Economic Activity on the Rise at Port Everglades

Business activity is up at Broward County’s Port Everglades by nearly 10 percent and the number of direct jobs by 13 percent, according to a recently updated economic impact study by internationally recognized maritime research company Martin Associates comparing figures from fiscal years 2010 and 2011 (October 1 through September 30). Martin’s study is based on customized models developed for Port Everglades for both the cruise and cargo sectors.

“This is an optimistic sign that economic recovery is taking place in South Florida,” says Port Everglades Chief Executive and Port Director Steve Cernak. “For example, this past year, we added 41 acres of space for container terminal yards through long-term agreements with SeaFreight Agencies and Crowley Liner Services. Although we still have a way to go to reach our record 2008 levels for container cargo activity, our numbers are climbing steadily.”
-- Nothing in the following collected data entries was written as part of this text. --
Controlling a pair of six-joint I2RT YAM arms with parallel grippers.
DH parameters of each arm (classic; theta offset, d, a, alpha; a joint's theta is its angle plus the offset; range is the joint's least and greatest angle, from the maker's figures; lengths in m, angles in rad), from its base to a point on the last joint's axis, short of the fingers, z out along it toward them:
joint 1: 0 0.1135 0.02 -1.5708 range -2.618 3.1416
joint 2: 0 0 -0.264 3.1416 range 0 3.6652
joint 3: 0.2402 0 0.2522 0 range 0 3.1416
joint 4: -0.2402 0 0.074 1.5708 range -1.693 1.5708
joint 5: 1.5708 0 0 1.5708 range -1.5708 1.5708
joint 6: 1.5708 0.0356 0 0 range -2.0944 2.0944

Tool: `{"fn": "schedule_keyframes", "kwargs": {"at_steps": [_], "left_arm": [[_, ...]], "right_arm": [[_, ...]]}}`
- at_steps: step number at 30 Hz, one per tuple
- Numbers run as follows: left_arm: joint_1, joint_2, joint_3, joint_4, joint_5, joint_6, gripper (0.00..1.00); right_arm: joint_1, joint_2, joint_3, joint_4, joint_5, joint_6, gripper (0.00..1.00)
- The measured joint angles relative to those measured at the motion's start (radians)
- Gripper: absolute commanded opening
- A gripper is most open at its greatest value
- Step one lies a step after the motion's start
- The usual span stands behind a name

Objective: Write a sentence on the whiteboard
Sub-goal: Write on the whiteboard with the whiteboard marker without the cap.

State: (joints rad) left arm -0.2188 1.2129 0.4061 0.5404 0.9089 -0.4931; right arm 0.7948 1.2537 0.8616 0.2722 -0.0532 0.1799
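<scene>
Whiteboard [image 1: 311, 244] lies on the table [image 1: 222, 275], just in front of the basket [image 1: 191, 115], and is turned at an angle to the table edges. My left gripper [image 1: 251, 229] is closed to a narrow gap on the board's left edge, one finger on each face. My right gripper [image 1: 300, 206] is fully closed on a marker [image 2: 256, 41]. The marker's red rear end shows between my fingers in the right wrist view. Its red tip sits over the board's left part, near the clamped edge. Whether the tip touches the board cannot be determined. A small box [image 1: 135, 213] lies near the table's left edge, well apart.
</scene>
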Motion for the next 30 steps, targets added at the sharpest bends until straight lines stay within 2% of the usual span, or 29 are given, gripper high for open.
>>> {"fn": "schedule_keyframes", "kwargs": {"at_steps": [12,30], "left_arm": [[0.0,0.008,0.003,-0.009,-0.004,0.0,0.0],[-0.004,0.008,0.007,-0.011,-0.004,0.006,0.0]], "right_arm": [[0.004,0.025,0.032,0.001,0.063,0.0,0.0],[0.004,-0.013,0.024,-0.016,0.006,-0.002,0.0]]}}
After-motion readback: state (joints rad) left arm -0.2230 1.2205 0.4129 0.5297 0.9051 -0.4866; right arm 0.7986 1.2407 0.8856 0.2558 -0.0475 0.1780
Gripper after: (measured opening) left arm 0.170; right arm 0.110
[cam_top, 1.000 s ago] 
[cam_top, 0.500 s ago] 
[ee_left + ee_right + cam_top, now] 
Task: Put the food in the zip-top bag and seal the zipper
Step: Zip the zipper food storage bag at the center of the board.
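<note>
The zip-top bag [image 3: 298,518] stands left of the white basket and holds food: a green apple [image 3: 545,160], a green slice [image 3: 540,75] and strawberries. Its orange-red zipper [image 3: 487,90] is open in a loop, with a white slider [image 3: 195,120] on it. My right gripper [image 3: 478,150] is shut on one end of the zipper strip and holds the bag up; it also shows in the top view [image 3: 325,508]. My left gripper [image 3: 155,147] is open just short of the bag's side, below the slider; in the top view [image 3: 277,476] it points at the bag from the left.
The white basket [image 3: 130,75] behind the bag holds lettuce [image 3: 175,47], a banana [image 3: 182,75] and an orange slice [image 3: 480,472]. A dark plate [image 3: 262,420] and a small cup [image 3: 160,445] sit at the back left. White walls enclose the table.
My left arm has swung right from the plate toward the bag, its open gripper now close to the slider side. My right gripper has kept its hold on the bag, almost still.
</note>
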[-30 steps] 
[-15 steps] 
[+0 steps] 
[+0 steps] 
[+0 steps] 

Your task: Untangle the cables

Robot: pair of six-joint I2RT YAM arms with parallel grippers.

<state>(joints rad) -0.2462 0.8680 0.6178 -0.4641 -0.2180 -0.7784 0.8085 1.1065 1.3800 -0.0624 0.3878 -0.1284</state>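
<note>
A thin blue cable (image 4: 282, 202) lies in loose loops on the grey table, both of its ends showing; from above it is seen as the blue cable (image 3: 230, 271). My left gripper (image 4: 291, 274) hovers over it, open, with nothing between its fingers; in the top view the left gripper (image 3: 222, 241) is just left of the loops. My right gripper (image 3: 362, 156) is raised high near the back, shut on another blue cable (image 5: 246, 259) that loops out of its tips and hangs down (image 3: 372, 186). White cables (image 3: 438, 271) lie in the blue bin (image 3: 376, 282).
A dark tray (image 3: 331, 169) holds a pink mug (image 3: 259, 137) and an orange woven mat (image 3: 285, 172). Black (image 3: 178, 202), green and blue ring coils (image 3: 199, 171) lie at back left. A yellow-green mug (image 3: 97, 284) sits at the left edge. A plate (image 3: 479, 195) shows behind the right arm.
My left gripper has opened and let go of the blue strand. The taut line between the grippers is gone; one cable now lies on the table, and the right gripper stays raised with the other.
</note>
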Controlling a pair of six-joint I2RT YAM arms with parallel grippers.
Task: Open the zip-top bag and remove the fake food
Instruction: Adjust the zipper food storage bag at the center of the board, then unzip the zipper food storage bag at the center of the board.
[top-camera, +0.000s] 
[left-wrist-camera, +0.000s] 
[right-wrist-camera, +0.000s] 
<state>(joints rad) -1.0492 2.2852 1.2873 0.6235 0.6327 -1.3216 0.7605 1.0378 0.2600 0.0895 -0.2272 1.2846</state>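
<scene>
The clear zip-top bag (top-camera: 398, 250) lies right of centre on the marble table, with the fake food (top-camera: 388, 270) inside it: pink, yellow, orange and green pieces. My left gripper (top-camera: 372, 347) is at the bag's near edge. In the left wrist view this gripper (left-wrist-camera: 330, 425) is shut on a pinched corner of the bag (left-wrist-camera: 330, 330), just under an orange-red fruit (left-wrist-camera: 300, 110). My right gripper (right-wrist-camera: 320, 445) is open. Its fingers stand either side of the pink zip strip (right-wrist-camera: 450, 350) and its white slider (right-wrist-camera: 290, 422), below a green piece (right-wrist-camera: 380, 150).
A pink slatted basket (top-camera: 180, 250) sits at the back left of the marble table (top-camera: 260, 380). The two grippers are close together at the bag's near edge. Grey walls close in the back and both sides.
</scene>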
The total value of regional economic activity resulting from business at Port Everglades rose to nearly $15.3 billion in FY2011 from $14 billion in FY2010.

As a result of the increased business activity in both cruise and cargo, the economic model estimates that an additional 1,260 new direct jobs were supported by businesses operating at Port Everglades during FY2012, which generated approximately $58 million in wages and salaries.

More than 160,000 Florida jobs are impacted by the Port, including more than 11,400 people who work for companies that provide direct services at Port Everglades. In addition, $541.8 million of state and local taxes were generated by activity at the cargo and cruise terminals, including $387.4 million generated by the related users throughout the state.

Much of the total increase can be attributed to growth in the container cargo sector where several terminal operators saw double-digit volume increases in the number of containers shipped through the Port. Chiquita, which mainly handles bananas and plantains, recorded a 22 percent increase in business. Florida International Terminal, which handles shipments from a variety of ocean container cargo lines calling on countries in Latin America and the Mediterranean, had a 22.9 percent increase. Also, King Ocean had a 23 percent increase in cargo from countries throughout the Caribbean and Northern South America.

Increases in cruise passenger activity contributed to the upturn in Port Everglades cruise impacts, according to the Martin study. Between the FY2010 and FY2011 period, Port Everglades cruise passengers increased by 278,617 passengers from 3,674,226 in FY2010 to 3,952,843 (7.6 percent) in FY2011. Specifically, multi-day passenger activity increased by 349,895 passengers (10.6 percent), while daily cruise passenger activity decreased by 71,278 (19.8 percent) due a decline in passengers of Discovery Cruise Lines, which ultimately ceased operations in September 2011. Passengers per average vessel call on multi-day cruises continued to increase from 2,300 in FY2010 to 2,700 in FY2011, due to larger capacity vessels calling Port Everglades, particularly the year-round weekly services of Royal Caribbean Cruise Line’s Oasis of the Seas and Allure of the Seas.